Compró un sombrero. Lo vio en una tienda, por
casualidad, y lo compró. Antes nunca había usado, pero este le llamó la
atención y lo pagó sin pensarlo demasiado. Se lo entregaron en una caja
especial, que estaba diseñada para ser llevada como maletín, pues ya no entregaban
bolsas. No describiré el sombrero porque eso no es importante y quitaría tiempo.
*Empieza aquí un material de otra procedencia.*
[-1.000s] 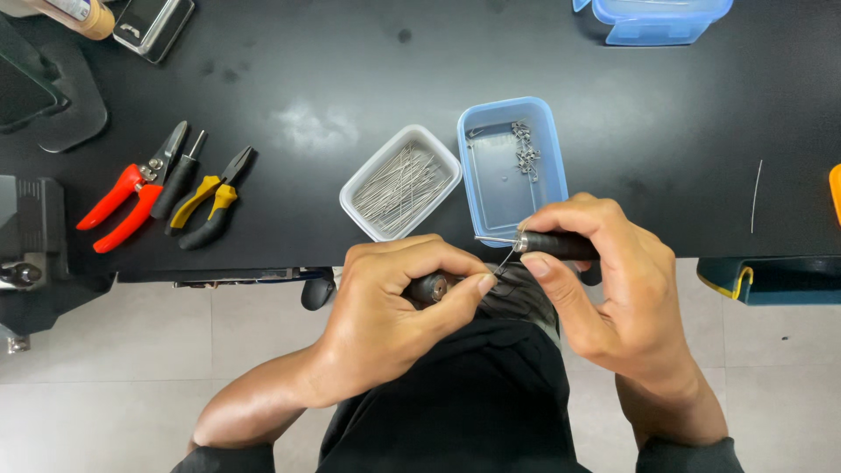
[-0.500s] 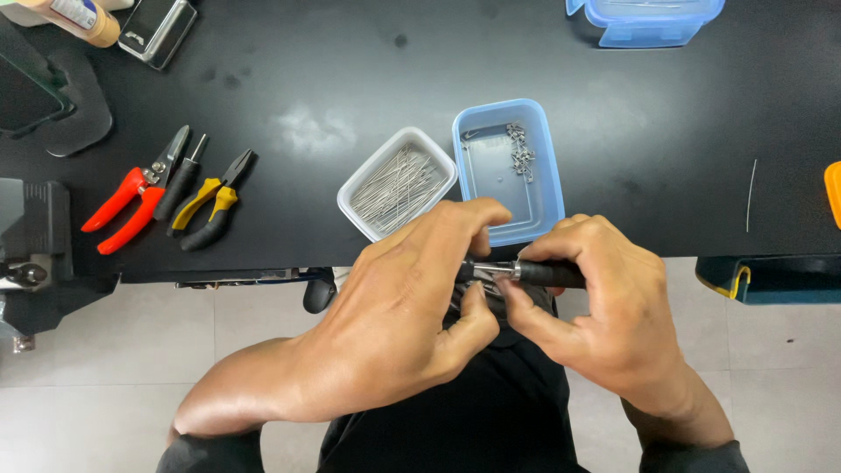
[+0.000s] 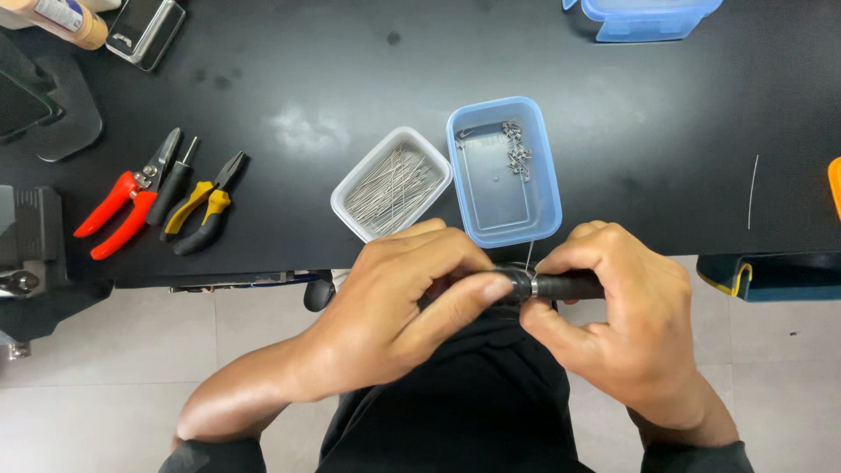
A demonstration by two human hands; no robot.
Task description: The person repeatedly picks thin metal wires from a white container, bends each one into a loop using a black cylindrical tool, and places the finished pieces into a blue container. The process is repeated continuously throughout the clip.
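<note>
Both hands meet at the near edge of the black table (image 3: pixel 613 131), over the person's lap. The left hand (image 3: pixel 399 302) and the right hand (image 3: pixel 618 315) each close around an end of a black tool (image 3: pixel 547 285) with a metal ring. Just beyond lie a blue tray (image 3: pixel 547 197) of bent wire pieces and a white tray (image 3: pixel 350 188) of straight pins (image 3: pixel 390 184); pliers (image 3: pixel 203 206) and red cutters (image 3: pixel 123 201) lie well left.

Pin tray (image 3: pixel 391 182) sits on the counter (image 3: pixel 350 79), tub (image 3: pixel 505 171) touching its right side. Pliers (image 3: pixel 201 203) and cutters (image 3: pixel 125 197) lie well left of the tray. Both hands (image 3: pixel 526 293) meet just before it, off the counter's edge.
</note>
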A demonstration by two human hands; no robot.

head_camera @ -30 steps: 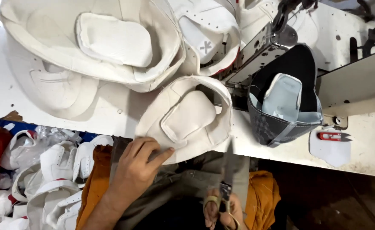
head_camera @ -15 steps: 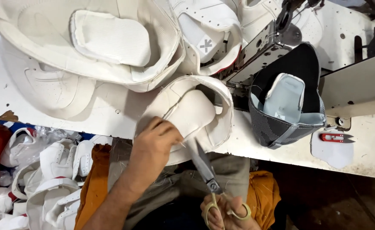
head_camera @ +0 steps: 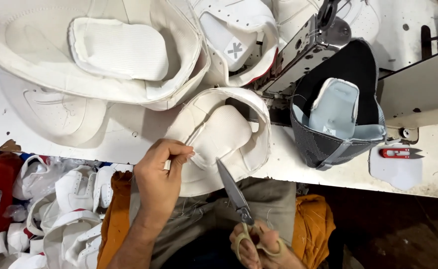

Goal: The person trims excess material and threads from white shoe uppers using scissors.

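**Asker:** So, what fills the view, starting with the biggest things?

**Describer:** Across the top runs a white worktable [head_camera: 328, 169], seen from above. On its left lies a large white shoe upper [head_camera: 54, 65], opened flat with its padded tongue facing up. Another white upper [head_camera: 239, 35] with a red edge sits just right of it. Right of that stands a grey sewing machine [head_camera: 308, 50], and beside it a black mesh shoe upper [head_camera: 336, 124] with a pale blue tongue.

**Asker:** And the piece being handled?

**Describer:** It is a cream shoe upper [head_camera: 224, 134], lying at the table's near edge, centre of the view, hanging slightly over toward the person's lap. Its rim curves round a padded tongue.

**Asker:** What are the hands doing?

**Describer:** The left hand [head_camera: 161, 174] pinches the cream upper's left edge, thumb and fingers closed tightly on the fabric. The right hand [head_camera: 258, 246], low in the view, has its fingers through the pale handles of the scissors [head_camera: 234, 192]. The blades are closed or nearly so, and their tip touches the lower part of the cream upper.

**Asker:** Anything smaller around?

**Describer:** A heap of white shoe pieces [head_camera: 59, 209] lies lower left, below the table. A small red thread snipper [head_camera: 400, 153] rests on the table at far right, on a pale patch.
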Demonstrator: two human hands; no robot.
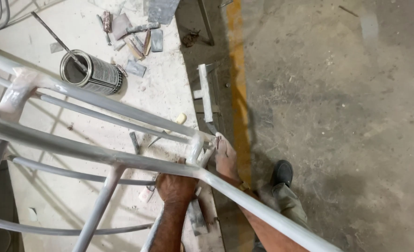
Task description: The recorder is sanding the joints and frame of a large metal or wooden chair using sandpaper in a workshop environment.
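The grey frame [123,158] lies across the bench [165,88], already coated throughout. Left hand [175,186] is wrapped round a tube at the joint; right hand [225,156] presses there, grip unclear. Open can [91,72] sits at eleven o'clock.

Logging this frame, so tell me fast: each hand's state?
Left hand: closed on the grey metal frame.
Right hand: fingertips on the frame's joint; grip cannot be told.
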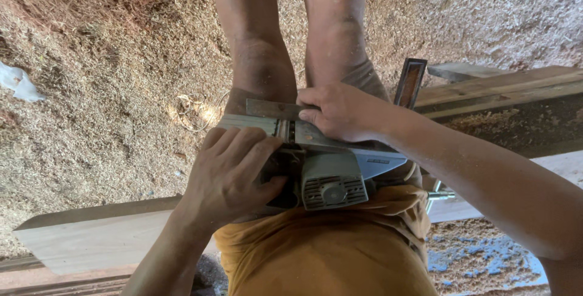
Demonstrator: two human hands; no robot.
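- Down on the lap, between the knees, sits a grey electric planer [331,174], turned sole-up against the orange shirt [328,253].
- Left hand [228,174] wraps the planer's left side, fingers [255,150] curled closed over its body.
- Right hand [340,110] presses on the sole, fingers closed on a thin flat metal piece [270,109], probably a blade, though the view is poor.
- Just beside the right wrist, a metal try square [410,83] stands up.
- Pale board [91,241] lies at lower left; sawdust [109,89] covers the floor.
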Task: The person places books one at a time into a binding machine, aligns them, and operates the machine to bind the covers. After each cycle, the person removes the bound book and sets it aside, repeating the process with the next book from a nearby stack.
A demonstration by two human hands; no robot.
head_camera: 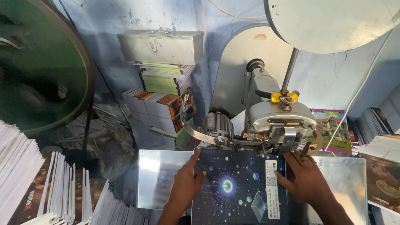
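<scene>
Grey metal box (161,46) atop stacked notebooks (162,96); green flywheel (39,66) at left; white paper stacks (16,171) lower left

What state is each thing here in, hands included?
Left hand: flat on the dark notebook cover, fingers spread.
Right hand: flat on the cover's right edge.
Dark notebook: closed, lying flat, top edge under the machine head.
Machine head: down over the notebook.
Metal box: lid shut, atop stacked books.
</scene>
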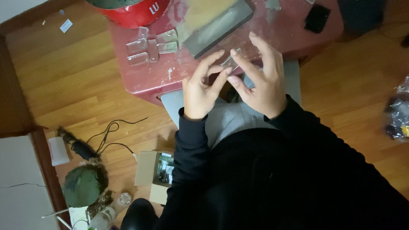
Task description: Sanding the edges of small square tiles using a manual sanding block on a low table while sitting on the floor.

Tampoco cuánto dinero costó, aunque se trataba sin duda de una cifra elevada. Ya
en casa se sentó un momento a observar su compra. Lo sacó de la caja y lo puso
sobre su cama, con cuidado. Lo observó con atención, aunque no sabía bien qué
buscaba. Me refiero a que no era por simple admiración o placer estético que
observaba el sombrero, sino que parecía buscar dónde estaba la razón que había
impulsado la compra. Es decir, cuál era el detalle que había hecho surgir el
deseo de llevarlo a casa. Sin embargo, tras varios minutos de búsqueda, no
encontró aquel detalle y concluyó, sorprendentemente, que aquello que lo había
llevado a comprar el sombrero estaba en realidad fuera del sombrero, aunque no
logró determinar dónde. Tras esto, volvió a guardar el sombrero en la caja y,
mientras lo guardaba, comenzó a mirar también otras cosas que estaban en su
casa, preguntándose por qué eran justamente esas cosas -y no otras-, las que
estaban ahí. No haré listas ni describiré
en detalle aquellas cosas que miró, porque no son importantes y quitaría tiempo,
pero haré énfasis en la sensación de extrañeza que renacía cada vez que miraba
su entorno. Esa misma noche, habló por teléfono con un amigo a quién intentó
explicárselo, pero el amigo no pareció entender y le pidió en cambio que le
enviara una foto del sombrero. No diré aquí, sin embargo, si aquella foto fue o
no enviada, pues no es importante y quitaría tiempo, por lo que concluiré
señalando que, tras dudar incluso del vínculo que lo unía a su amigo, el sujeto
que había comprado el sombrero se preparó para acostarse y comenzar, en unas
horas más, un nuevo día. No creo pertinente agregar nada más al respecto.